:: TASK STATEMENT ::
Wherever a line in the material contains the word "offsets", copy that line.

*** INFORMATION SUPPLIED Section Begins ***

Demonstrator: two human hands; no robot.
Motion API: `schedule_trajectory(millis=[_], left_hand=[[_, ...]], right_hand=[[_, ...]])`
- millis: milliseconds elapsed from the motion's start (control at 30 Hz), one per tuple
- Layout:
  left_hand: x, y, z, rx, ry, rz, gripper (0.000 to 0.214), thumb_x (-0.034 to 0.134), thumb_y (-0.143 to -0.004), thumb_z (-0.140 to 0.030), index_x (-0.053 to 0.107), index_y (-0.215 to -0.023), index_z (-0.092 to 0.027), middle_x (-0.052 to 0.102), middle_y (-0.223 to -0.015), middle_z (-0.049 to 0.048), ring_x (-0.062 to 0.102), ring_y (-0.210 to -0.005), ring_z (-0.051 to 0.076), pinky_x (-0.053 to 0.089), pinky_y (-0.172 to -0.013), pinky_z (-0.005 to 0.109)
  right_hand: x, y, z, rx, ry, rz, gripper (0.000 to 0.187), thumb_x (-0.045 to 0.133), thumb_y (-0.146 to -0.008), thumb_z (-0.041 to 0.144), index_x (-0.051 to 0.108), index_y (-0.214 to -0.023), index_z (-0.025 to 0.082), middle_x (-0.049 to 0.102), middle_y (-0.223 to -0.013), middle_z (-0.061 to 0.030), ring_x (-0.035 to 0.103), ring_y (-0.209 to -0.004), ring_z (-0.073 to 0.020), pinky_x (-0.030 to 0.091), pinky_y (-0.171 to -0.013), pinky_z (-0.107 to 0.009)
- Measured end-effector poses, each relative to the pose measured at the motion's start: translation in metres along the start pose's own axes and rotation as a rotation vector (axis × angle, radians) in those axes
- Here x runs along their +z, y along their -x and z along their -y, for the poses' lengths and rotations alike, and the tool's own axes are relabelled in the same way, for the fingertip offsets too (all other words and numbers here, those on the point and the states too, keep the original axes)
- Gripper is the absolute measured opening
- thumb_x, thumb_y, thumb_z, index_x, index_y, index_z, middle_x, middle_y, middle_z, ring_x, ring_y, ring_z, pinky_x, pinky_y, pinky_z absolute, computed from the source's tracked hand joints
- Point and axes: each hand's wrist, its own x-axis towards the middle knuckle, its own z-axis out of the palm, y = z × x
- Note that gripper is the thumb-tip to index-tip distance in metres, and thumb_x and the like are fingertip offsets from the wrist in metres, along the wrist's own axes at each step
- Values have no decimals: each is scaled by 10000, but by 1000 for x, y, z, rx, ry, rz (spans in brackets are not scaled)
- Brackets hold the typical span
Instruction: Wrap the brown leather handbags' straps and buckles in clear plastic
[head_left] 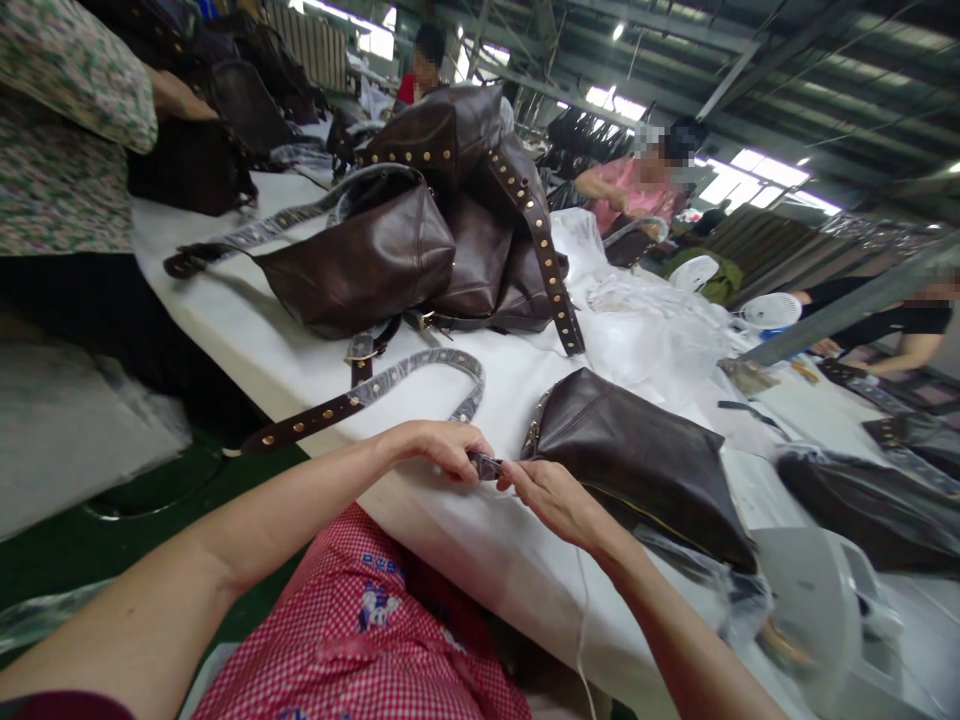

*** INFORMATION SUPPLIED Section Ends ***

:: WORKED SOLUTION ::
- Here x runs along their +z, y along their -x and z along their -y, for the poses' lengths and rotations alike, and the tool's own axes are relabelled in the same way, for the fingertip offsets too (all other words and numbers here, those on the point and the states too, keep the original axes)
- Note that gripper is the thumb-tip to index-tip distance in metres, and thumb_x and the like are fingertip offsets from the wrist in metres, along the wrist's own axes at each step

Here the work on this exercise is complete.